Problem statement >>
Please repeat, from the entries that follow, the lines from the one containing "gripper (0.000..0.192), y" through the one containing "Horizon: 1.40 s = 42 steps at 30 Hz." exactly, adding nothing.

(Collection entries)
-*-*-
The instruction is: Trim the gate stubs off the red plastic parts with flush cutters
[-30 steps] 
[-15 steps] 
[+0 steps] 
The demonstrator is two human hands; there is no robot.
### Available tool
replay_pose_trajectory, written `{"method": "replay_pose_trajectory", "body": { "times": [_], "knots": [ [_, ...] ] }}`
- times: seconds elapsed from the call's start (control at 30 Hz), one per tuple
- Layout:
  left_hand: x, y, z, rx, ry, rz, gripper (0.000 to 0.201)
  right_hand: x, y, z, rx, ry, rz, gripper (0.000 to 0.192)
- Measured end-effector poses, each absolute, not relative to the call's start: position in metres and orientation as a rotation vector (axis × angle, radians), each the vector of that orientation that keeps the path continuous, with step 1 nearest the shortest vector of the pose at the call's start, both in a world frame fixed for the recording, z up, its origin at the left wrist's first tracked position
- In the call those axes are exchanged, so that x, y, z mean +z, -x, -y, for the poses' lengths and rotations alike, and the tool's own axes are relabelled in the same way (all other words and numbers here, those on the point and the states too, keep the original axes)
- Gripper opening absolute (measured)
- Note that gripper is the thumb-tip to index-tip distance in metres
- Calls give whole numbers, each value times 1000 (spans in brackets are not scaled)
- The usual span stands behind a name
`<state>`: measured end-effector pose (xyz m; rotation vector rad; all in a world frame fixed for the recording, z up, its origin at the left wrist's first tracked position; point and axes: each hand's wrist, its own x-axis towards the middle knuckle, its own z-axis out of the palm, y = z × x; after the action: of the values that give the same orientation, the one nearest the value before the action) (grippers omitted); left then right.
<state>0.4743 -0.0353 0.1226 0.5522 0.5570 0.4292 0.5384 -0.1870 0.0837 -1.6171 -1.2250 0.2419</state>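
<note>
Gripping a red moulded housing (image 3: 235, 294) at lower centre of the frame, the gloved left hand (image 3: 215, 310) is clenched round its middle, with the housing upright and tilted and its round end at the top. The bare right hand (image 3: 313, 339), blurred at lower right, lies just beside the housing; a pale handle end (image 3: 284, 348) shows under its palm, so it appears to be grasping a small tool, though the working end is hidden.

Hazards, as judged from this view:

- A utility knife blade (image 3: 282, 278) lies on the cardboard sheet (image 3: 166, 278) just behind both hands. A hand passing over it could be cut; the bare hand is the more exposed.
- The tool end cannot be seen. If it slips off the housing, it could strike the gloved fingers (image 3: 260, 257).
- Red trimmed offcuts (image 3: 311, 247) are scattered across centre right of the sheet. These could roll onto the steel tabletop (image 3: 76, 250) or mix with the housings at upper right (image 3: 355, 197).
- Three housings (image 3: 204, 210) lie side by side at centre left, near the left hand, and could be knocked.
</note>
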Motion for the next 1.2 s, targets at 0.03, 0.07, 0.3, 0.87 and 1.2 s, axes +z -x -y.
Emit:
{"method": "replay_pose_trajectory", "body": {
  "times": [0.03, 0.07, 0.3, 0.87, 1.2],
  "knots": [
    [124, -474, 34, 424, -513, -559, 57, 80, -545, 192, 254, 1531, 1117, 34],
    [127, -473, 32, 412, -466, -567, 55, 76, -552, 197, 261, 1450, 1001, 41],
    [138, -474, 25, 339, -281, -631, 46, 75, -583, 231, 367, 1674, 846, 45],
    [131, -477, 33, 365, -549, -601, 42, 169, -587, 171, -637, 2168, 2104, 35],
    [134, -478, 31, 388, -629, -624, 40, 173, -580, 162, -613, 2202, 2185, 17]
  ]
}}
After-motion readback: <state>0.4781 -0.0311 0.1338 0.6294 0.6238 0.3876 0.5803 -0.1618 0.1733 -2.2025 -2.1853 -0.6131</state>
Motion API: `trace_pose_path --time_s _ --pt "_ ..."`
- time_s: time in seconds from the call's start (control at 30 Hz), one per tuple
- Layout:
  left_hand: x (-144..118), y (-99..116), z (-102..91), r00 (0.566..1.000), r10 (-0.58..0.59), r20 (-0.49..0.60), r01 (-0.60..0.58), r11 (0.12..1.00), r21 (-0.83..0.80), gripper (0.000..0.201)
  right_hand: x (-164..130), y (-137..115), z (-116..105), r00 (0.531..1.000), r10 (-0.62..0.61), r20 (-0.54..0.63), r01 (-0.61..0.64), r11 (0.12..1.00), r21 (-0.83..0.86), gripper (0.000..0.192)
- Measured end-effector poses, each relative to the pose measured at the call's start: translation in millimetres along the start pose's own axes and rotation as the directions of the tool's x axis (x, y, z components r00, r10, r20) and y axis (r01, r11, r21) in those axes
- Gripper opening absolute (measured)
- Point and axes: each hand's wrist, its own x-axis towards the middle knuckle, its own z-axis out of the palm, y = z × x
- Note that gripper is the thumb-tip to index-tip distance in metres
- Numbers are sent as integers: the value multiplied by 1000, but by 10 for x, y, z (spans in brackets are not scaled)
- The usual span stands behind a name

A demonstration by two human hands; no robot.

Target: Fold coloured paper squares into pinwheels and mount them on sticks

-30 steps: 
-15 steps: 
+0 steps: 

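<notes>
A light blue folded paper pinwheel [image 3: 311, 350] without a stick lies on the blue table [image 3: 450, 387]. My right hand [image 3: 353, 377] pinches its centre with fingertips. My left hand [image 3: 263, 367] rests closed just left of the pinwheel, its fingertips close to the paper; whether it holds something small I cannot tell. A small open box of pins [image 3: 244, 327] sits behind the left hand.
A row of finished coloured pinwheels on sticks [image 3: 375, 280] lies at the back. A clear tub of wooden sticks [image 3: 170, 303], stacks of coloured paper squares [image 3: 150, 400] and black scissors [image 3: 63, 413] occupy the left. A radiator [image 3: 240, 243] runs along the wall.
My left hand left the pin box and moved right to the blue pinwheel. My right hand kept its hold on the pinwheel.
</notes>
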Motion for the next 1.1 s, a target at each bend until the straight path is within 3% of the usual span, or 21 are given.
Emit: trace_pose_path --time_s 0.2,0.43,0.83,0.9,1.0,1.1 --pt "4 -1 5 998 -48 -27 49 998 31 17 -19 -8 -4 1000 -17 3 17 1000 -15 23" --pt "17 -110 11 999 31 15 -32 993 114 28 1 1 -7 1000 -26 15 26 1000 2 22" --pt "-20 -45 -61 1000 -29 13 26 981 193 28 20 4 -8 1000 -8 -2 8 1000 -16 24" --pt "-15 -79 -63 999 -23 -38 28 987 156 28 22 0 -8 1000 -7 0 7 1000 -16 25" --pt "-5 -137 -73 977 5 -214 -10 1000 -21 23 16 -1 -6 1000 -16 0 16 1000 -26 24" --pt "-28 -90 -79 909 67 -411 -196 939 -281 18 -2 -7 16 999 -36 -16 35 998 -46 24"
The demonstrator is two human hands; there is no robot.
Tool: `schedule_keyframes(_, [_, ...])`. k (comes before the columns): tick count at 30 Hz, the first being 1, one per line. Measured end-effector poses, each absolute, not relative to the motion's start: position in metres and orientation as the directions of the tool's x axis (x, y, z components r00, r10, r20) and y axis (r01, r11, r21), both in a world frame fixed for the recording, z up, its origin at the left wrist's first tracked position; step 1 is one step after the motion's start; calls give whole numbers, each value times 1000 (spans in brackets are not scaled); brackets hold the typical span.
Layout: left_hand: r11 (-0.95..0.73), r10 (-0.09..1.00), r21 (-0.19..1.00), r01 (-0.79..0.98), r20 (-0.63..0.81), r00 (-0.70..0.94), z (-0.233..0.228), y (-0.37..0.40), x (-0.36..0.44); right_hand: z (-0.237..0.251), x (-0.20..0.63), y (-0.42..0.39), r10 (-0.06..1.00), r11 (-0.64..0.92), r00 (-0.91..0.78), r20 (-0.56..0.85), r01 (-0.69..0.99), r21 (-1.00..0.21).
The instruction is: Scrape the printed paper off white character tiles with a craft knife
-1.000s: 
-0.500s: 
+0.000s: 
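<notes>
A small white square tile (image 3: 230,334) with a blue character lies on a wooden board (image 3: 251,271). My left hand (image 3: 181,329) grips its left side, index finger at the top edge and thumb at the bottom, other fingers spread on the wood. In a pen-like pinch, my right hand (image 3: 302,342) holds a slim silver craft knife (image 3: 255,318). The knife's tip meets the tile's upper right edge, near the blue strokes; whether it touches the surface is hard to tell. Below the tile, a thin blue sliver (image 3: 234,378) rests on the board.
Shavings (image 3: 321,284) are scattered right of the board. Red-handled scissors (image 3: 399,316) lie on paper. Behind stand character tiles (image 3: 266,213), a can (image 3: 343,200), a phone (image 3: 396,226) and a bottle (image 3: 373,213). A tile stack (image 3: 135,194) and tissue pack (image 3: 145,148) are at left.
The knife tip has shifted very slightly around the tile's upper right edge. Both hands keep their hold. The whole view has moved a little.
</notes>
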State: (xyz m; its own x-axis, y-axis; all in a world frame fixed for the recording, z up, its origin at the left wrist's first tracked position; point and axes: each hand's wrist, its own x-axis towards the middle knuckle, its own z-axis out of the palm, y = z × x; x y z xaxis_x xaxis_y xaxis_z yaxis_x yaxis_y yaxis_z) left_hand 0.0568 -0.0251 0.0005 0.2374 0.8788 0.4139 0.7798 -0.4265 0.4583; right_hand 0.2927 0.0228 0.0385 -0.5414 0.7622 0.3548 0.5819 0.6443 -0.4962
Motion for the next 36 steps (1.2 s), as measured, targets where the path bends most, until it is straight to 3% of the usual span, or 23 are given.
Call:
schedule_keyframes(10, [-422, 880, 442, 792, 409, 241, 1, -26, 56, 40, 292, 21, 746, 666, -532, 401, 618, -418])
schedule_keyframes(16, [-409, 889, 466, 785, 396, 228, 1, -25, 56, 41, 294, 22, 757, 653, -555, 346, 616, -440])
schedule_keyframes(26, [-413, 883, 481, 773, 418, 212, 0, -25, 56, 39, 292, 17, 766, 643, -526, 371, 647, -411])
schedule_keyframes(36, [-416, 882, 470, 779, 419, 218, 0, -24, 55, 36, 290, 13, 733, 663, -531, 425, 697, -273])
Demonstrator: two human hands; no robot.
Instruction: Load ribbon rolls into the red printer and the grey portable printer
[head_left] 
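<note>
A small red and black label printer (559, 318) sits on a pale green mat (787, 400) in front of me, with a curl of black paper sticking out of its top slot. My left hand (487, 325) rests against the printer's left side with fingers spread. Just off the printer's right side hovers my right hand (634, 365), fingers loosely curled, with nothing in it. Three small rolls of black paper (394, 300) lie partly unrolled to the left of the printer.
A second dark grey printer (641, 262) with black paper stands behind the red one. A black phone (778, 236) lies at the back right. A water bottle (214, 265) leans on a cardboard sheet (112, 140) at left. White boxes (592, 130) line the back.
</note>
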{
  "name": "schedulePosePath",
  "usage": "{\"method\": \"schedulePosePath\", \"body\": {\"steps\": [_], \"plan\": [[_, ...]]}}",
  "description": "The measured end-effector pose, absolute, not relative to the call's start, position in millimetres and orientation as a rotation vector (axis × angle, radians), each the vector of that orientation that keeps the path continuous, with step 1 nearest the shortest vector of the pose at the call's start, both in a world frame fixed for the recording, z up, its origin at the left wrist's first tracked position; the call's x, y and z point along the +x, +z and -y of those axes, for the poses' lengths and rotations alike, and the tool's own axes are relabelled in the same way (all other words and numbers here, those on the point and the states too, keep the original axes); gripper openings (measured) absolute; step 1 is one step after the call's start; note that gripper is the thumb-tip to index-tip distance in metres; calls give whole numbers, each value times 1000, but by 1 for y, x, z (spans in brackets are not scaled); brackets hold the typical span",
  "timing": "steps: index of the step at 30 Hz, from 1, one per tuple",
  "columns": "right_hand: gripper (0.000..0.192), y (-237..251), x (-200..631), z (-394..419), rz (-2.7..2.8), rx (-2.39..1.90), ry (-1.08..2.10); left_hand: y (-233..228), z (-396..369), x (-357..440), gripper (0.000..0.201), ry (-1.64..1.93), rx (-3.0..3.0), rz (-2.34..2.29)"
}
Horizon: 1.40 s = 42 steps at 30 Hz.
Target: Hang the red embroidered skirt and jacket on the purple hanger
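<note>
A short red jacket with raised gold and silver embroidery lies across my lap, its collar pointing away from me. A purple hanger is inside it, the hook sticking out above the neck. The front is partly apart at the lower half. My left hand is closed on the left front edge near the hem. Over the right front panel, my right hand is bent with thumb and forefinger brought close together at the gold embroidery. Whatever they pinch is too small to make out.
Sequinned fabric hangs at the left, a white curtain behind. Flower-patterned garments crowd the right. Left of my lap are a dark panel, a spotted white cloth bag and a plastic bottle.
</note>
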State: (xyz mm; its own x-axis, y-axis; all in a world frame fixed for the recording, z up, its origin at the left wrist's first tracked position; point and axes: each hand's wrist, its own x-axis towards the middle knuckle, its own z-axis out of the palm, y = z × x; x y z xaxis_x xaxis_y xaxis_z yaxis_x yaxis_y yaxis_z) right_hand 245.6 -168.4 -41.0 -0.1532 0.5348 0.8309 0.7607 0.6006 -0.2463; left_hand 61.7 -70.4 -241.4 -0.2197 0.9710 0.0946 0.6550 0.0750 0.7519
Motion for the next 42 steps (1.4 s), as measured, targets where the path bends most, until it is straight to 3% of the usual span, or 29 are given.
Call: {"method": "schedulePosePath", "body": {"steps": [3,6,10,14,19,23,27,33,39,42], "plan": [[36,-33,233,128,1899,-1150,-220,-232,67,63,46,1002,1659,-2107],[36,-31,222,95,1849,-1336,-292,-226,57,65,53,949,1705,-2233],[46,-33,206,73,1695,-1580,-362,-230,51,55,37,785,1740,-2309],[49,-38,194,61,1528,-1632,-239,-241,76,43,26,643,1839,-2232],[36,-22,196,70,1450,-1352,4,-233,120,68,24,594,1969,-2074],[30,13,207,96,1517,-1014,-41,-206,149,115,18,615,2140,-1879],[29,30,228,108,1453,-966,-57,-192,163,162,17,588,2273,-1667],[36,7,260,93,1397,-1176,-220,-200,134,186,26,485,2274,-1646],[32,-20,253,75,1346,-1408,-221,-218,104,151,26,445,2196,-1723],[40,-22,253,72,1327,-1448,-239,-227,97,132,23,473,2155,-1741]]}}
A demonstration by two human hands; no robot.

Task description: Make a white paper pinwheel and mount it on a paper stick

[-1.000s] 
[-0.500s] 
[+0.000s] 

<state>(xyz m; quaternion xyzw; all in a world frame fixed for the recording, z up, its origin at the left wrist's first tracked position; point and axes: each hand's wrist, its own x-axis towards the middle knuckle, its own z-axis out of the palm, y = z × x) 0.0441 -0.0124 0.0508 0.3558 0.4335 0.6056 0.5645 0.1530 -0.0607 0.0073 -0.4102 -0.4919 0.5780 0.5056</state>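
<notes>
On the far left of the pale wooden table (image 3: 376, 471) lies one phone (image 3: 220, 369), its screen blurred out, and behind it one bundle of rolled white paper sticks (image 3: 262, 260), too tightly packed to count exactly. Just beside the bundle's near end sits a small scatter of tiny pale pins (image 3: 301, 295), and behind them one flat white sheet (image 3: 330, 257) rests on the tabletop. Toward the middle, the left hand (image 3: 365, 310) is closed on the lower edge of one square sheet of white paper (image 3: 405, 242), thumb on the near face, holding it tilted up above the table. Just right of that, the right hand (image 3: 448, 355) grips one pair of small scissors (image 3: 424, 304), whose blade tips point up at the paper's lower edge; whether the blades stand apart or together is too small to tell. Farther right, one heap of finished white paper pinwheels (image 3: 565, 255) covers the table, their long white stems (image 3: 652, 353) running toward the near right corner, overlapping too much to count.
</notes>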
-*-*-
Result >>
  "columns": "right_hand: gripper (0.000..0.192), y (-237..251), x (-200..631), z (-394..419), rz (-2.7..2.8), rx (-2.39..1.90), ry (-1.08..2.10); left_hand: y (-233..228), z (-396..369), x (-357..440), gripper (0.000..0.201), ry (-1.64..1.93), rx (-3.0..3.0), rz (-2.34..2.29)"
}
Horizon: 1.40 s = 42 steps at 30 Hz.

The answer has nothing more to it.